Stored data:
Segment Open
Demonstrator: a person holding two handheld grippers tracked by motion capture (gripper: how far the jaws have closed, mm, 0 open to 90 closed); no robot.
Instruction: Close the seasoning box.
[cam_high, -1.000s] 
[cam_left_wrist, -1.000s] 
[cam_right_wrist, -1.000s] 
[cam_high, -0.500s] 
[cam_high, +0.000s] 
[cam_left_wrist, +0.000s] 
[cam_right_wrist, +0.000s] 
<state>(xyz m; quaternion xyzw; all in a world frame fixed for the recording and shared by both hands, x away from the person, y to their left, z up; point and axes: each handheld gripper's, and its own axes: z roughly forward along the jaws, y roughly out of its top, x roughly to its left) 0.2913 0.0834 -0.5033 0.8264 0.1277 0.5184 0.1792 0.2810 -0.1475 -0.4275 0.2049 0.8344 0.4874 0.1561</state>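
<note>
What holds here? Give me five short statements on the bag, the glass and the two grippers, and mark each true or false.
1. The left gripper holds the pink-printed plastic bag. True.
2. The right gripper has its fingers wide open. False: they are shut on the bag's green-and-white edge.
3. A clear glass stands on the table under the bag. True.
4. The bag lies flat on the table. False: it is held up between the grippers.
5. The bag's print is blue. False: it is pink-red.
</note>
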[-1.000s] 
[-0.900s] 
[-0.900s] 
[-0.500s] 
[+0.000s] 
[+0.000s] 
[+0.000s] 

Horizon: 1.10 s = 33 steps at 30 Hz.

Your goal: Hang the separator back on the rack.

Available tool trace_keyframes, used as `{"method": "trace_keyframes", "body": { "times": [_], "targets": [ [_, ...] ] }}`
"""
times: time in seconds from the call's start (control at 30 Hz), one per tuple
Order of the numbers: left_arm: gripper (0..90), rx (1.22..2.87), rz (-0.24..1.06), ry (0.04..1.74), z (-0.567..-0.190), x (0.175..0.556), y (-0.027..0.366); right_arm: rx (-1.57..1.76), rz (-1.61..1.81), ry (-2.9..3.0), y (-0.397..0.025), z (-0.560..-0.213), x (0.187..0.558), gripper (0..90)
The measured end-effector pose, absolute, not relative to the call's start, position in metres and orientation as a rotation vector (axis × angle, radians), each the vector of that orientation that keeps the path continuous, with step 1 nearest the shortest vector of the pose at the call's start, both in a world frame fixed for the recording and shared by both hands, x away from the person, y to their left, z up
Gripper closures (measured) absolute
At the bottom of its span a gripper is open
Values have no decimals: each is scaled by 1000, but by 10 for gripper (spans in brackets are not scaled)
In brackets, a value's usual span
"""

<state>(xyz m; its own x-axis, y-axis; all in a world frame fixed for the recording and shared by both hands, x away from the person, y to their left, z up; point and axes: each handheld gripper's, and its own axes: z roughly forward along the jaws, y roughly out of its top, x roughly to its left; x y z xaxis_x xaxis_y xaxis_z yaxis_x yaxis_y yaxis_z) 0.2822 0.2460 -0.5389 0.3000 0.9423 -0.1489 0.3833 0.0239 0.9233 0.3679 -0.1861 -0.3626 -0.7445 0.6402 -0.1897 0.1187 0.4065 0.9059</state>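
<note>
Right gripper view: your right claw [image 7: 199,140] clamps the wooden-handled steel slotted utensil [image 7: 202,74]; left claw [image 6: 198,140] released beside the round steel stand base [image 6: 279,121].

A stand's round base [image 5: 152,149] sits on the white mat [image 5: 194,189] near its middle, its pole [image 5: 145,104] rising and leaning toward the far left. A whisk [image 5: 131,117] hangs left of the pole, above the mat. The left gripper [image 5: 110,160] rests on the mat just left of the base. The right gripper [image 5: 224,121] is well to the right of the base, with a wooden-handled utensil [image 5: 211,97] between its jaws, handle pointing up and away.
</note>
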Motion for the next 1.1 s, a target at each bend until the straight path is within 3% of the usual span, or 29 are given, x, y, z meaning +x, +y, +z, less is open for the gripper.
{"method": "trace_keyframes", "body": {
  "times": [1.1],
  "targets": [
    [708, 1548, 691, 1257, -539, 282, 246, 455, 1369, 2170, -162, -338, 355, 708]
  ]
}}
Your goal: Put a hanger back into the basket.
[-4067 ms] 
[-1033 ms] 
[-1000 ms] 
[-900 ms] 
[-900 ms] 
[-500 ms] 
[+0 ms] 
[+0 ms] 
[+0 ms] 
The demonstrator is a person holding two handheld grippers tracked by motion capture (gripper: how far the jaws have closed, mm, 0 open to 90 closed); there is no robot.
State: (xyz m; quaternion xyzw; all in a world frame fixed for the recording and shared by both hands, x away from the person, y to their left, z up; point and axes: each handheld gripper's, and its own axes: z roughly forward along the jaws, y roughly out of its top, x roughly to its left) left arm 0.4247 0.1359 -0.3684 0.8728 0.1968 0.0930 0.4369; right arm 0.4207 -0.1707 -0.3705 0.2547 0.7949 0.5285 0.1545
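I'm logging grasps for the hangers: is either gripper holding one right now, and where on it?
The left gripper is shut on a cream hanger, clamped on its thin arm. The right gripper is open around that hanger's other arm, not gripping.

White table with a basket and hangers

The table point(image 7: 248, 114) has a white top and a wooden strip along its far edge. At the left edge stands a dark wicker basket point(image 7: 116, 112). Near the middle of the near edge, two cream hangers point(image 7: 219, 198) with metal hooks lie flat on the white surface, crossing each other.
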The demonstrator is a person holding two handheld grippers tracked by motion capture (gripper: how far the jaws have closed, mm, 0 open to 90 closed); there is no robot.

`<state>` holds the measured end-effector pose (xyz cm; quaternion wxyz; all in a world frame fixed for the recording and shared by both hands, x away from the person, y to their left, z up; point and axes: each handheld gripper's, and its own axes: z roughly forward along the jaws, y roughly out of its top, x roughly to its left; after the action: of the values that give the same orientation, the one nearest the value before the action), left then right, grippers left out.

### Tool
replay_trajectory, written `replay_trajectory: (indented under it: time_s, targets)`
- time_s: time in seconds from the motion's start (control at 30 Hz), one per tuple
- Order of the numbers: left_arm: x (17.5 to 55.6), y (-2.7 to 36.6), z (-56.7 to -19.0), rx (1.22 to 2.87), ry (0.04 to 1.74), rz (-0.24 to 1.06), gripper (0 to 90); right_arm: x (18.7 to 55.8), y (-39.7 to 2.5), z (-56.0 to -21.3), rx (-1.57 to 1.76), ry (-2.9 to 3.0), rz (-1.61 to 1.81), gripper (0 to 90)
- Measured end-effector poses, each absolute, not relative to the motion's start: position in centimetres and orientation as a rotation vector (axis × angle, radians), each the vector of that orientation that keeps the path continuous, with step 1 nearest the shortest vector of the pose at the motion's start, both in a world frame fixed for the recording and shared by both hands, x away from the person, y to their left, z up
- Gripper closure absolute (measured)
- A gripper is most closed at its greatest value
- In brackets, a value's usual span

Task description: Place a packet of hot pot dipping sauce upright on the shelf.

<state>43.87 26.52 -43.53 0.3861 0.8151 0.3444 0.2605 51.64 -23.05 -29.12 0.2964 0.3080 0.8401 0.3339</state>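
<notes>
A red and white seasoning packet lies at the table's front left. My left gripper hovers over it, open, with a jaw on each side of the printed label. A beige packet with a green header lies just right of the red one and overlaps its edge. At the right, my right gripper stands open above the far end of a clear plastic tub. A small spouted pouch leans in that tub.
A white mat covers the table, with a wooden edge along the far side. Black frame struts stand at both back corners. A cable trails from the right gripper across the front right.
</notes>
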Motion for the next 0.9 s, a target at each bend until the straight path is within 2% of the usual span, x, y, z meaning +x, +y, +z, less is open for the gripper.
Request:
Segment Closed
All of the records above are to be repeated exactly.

RESULT:
Demonstrator: a person holding two handheld grippers tracked by motion capture (gripper: how far the jaws have closed, mm, 0 open to 90 closed); no robot.
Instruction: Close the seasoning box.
[cam_high, -1.000s] 
[cam_left_wrist, -1.000s] 
[cam_right_wrist, -1.000s] 
[cam_high, -0.500s] 
[cam_high, +0.000s] 
[cam_left_wrist, +0.000s] 
[cam_right_wrist, +0.000s] 
<state>(xyz m; quaternion xyzw; all in a world frame fixed for the recording and shared by both hands, x away from the person, y to their left, z up; point and axes: each handheld gripper's, and its own axes: z roughly forward along the jaws, y roughly out of its top, x roughly to its left) 0.2913 0.0834 -0.5033 0.8264 0.1277 0.5184 0.1792 0.2810 -0.1475 -0.4275 0.2049 0.8344 0.4874 0.1561</state>
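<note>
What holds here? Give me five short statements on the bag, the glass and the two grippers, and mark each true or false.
1. The left gripper holds the pink-printed plastic bag. True.
2. The right gripper has its fingers wide open. False: they are shut on the bag's green-and-white edge.
3. A clear glass stands on the table under the bag. True.
4. The bag lies flat on the table. False: it is held up between the grippers.
5. The bag's print is blue. False: it is pink-red.
</note>
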[-1.000s] 
[-0.900s] 
[-0.900s] 
[-0.500s] 
[+0.000s] 
[+0.000s] 
[+0.000s] 

Horizon: 1.10 s = 33 steps at 30 Hz.

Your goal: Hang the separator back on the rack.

Available tool trace_keyframes, used as `{"method": "trace_keyframes", "body": { "times": [_], "targets": [ [_, ...] ] }}`
"""
times: time in seconds from the call's start (control at 30 Hz), one per tuple
Order of the numbers: left_arm: gripper (0..90), rx (1.22..2.87), rz (-0.24..1.06), ry (0.04..1.74), z (-0.567..-0.190), x (0.175..0.556), y (-0.027..0.366); right_arm: rx (-1.57..1.76), rz (-1.61..1.81), ry (-2.9..3.0), y (-0.397..0.025), z (-0.560..-0.213), x (0.187..0.558), gripper (0..90)
The measured end-effector pose, absolute, not relative to the call's start, position in metres and orientation as a rotation vector (axis × angle, radians), each the vector of that orientation that keeps the path continuous, with step 1 nearest the shortest vector of the pose at the call's start, both in a world frame fixed for the recording and shared by both hands, x away from the person, y to their left, z up
Gripper closures (measured) absolute
At the bottom of its span a gripper is open
Values have no decimals: each is scaled by 1000, but by 10 for gripper (spans in brackets are not scaled)
In brackets, a value's usual span
"""

<state>(xyz m; its own x-axis, y-axis; all in a world frame fixed for the recording and shared by both hands, x away from the person, y to their left, z up; point and axes: each handheld gripper's, and its own axes: z roughly forward along the jaws, y roughly out of its top, x roughly to its left; x y z xaxis_x xaxis_y xaxis_z yaxis_x yaxis_y yaxis_z) 0.2822 0.2460 -0.5389 0.3000 0.9423 -0.1489 0.3833 0.0239 0.9233 0.3679 -0.1861 -0.3626 -0.7445 0.6402 -0.1897 0.1187 0.4065 0.9059</state>
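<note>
Right gripper view: your right claw [image 7: 199,140] clamps the wooden-handled steel slotted utensil [image 7: 202,74]; left claw [image 6: 198,140] released beside the round steel stand base [image 6: 279,121].

A stand's round base [image 5: 152,149] sits on the white mat [image 5: 194,189] near its middle, its pole [image 5: 145,104] rising and leaning toward the far left. A whisk [image 5: 131,117] hangs left of the pole, above the mat. The left gripper [image 5: 110,160] rests on the mat just left of the base. The right gripper [image 5: 224,121] is well to the right of the base, with a wooden-handled utensil [image 5: 211,97] between its jaws, handle pointing up and away.
</note>
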Motion for the next 1.1 s, a target at each bend until the straight path is within 3% of the usual span, or 29 are given, x, y, z meaning +x, +y, +z, less is open for the gripper.
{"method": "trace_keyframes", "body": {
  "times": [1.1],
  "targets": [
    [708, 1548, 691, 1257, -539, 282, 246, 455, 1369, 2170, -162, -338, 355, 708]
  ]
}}
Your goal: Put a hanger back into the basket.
[-4067 ms] 
[-1033 ms] 
[-1000 ms] 
[-900 ms] 
[-900 ms] 
[-500 ms] 
[+0 ms] 
[+0 ms] 
[+0 ms] 
The demonstrator is a person holding two handheld grippers tracked by motion capture (gripper: how far the jaws have closed, mm, 0 open to 90 closed); there is no robot.
State: (xyz m; quaternion xyzw; all in a world frame fixed for the recording and shared by both hands, x away from the person, y to their left, z up; point and axes: each handheld gripper's, and its own axes: z roughly forward along the jaws, y roughly out of its top, x roughly to its left) left arm 0.4247 0.1359 -0.3684 0.8728 0.1968 0.0930 0.4369; right arm 0.4207 -0.1707 -0.3705 0.2547 0.7949 0.5285 0.1545
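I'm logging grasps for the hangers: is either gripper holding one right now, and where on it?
The left gripper is shut on a cream hanger, clamped on its thin arm. The right gripper is open around that hanger's other arm, not gripping.

White table with a basket and hangers

The table point(image 7: 248, 114) has a white top and a wooden strip along its far edge. At the left edge stands a dark wicker basket point(image 7: 116, 112). Near the middle of the near edge, two cream hangers point(image 7: 219, 198) with metal hooks lie flat on the white surface, crossing each other.
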The demonstrator is a person holding two handheld grippers tracked by motion capture (gripper: how far the jaws have closed, mm, 0 open to 90 closed); there is no robot.

`<state>` holds the measured end-effector pose (xyz cm; quaternion wxyz; all in a world frame fixed for the recording and shared by both hands, x away from the person, y to their left, z up; point and axes: each handheld gripper's, and its own axes: z roughly forward along the jaws, y roughly out of its top, x roughly to its left; after the action: of the values that give the same orientation, the one nearest the value before the action), left then right, grippers left out.

### Tool
replay_trajectory, written `replay_trajectory: (indented under it: time_s, targets)`
- time_s: time in seconds from the motion's start (control at 30 Hz), one per tuple
- Order of the numbers: left_arm: x (17.5 to 55.6), y (-2.7 to 36.6), z (-56.7 to -19.0), rx (1.22 to 2.87), ry (0.04 to 1.74), rz (-0.24 to 1.06), gripper (0 to 90); right_arm: x (18.7 to 55.8), y (-39.7 to 2.5), z (-56.0 to -21.3), rx (-1.57 to 1.76), ry (-2.9 to 3.0), rz (-1.61 to 1.81), gripper (0 to 90)
- Measured end-effector poses, each absolute, not relative to the motion's start: position in centimetres and orientation as a rotation vector (axis × angle, radians), each the vector of that orientation that keeps the path continuous, with step 1 nearest the shortest vector of the pose at the motion's start, both in a world frame fixed for the recording and shared by both hands, x away from the person, y to their left, z up
- Gripper closure absolute (measured)
- A gripper is most closed at its greatest value
- In brackets, a value's usual span

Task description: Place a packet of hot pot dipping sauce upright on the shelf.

<state>43.87 26.52 -43.53 0.3861 0.8151 0.3444 0.2605 51.64 -23.05 -29.12 0.2964 0.3080 0.8401 0.3339</state>
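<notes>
A red and white seasoning packet lies at the table's front left. My left gripper hovers over it, open, with a jaw on each side of the printed label. A beige packet with a green header lies just right of the red one and overlaps its edge. At the right, my right gripper stands open above the far end of a clear plastic tub. A small spouted pouch leans in that tub.
A white mat covers the table, with a wooden edge along the far side. Black frame struts stand at both back corners. A cable trails from the right gripper across the front right.
</notes>
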Motion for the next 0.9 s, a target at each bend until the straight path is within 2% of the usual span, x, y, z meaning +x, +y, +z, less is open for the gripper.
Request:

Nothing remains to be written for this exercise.